In a game of Dead Running, the GM has several duties to keep the story flowing.
Interesting Opposition - The GM should always use interesting obstacles and opponents. A retinal scanner is more interesting than another locked door and a blackmailed father is more interesting than another thug. Also, it's the duty of GM to create interesting alternatives for tests. When a player tests to steal a car, "you fail" is much less interesting than "the car's owner sees you and comes running, with a knife."
Encourage Suspicion - When the players narrate, the GM should offer ideas to make characters more suspicious.

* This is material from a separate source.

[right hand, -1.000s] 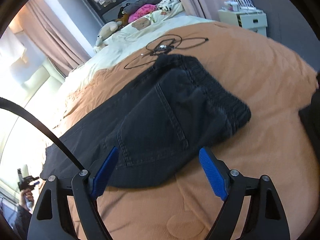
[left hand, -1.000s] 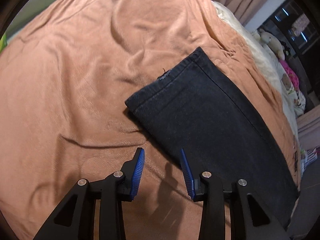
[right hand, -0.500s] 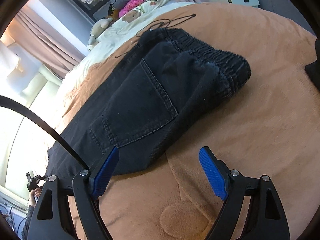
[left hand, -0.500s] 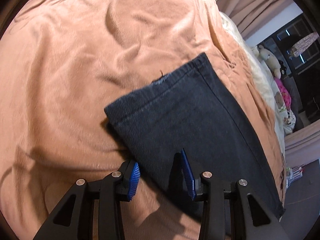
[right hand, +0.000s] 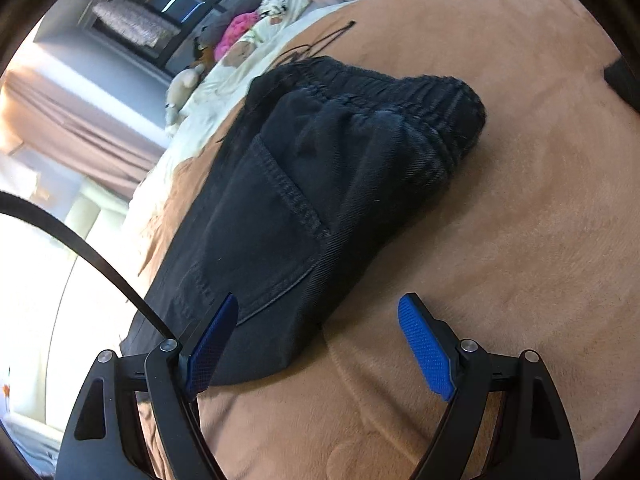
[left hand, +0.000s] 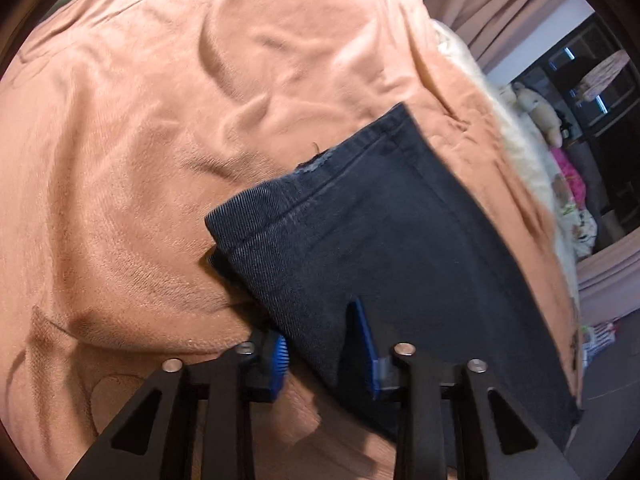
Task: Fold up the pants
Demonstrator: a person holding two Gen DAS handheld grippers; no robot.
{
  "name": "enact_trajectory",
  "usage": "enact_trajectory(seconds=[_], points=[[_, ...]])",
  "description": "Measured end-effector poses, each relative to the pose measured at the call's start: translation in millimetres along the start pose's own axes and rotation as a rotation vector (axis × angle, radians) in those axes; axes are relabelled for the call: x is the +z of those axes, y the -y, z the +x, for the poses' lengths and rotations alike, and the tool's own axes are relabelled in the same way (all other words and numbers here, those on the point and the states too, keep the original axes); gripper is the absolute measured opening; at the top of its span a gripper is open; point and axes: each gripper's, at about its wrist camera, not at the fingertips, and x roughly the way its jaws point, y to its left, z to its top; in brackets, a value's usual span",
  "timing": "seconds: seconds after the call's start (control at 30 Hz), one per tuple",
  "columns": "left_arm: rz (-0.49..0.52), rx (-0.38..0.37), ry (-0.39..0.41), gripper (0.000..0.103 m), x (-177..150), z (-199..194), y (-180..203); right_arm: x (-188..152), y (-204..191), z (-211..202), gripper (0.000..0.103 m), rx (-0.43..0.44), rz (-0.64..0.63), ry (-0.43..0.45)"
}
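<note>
1. Dark pants (left hand: 400, 248) lie flat on the orange blanket (left hand: 140, 160) that covers the bed, legs stacked one on the other.
2. Left gripper (left hand: 324, 344) is down at the leg end, near the hem (left hand: 320, 168); its blue fingers (left hand: 366, 344) straddle the side edge of the leg.
3. Those fingers are narrow and have just been closing, one sunk at the cloth's edge against the blanket, the other on top of the denim, the cloth between them; whether they pinch it yet I cannot tell.
4. Right gripper (right hand: 320, 344) sits at the other end, by the seat of the pants (right hand: 312, 184), back pocket (right hand: 264, 240) facing up.
5. Its fingers (right hand: 426, 354) stand wide: one over the dark fabric, one over bare blanket, the folded edge lying between them, nothing gripped.
6. The elastic waistband (right hand: 400, 92) bunches toward the far side of the bed; a thin black cable (right hand: 320, 44) lies just beyond it.
</note>
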Motion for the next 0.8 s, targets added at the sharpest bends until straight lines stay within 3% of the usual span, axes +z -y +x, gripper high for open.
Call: enact_trajectory(seconds=[0.13,0.3,0.37,0.43,0.53,0.8], points=[[0.021,0.036,0.020,0.017,3.1,1.0,4.0,-0.7,5.0,5.7,0.068,-0.014,0.022,0.024],[0.017,0.054,0.037,0.008,5.7,2.5,6.6,11.6,2.7,16.5,0.063,-0.014,0.054,0.048],[0.032,0.076,0.047,0.007,7.0,2.4,11.8,17.2,4.1,22.6,0.053,-0.030,0.065,0.065],[0.043,0.089,0.062,0.006,9.5,-1.7,16.0,19.4,4.8,25.4,0.029,-0.044,0.078,0.068],[0.027,0.067,0.096,0.006,16.2,-14.0,18.1,19.2,-3.5,23.7,0.016,-0.053,0.069,0.058],[0.061,0.023,0.171,0.005,28.8,-70.6,34.8,-3.0,-40.3,-17.4,0.012,-0.030,0.019,0.140]])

When the GM narrates, all manner of NPCs, opponents, and even obstacles can be used to breed suspicion among the characters. Maybe the police only hassle half the team, maybe thugs kidnap a character and suddenly return him without injury, maybe an opponent keeps giving signals to one of the characters, etc. Little things like these can go a long way to set the mood of the game.

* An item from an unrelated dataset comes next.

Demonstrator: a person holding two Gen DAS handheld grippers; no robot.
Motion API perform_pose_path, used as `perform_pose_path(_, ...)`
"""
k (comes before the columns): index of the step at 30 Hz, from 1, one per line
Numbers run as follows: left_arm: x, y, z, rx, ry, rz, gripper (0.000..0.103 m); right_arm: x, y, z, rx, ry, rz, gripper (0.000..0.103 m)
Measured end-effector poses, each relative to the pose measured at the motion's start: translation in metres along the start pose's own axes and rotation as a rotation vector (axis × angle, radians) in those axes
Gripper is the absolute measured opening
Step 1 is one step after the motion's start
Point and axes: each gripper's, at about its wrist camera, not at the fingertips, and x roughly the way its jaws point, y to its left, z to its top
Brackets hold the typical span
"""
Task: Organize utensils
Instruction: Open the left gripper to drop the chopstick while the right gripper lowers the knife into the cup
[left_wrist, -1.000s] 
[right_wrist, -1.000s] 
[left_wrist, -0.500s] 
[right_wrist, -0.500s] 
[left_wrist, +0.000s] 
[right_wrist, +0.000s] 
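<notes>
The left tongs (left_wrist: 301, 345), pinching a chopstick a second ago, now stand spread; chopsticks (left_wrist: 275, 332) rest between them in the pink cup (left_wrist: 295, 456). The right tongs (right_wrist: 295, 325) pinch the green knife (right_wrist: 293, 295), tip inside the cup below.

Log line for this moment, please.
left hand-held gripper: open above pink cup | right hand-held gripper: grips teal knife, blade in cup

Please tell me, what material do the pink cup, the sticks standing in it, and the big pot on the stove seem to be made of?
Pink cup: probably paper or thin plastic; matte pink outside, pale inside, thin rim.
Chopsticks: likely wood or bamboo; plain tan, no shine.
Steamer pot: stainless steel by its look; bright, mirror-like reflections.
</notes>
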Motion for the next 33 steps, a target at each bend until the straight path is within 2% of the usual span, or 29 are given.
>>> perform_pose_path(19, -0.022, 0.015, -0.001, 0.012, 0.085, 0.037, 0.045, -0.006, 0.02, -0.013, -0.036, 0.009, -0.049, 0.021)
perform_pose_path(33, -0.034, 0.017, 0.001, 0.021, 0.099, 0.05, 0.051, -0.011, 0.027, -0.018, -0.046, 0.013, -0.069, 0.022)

Spend Harm - The player lost a test. The GM was about to narrate an awesome defeat, but the player took a re-roll. Now it's the GM's duty to use the harm generated to make things tougher for the rest of the group! Spend that harm. Spend it!
Bring it Together - The toughest duty the GM will face is tying the whole tangle of plot together. If one player narrates rabid dogs tracking the courier team and another narrates secret microchips, it falls to the GM to tie these threads together with implanted tracking dogs or the like. Some threads can't be tied together, and that's fine, but it's the duty of the GM to create the most entertaining and sensible story possible.
Settle Disputes - This is when the GM steps in to mediate. When one player claims he stole narration before she did, the GM is the final word. If two players both want to start the next scene, the GM chooses one. Should pirates begin fighting ninjas during the game, the GM settles the debate.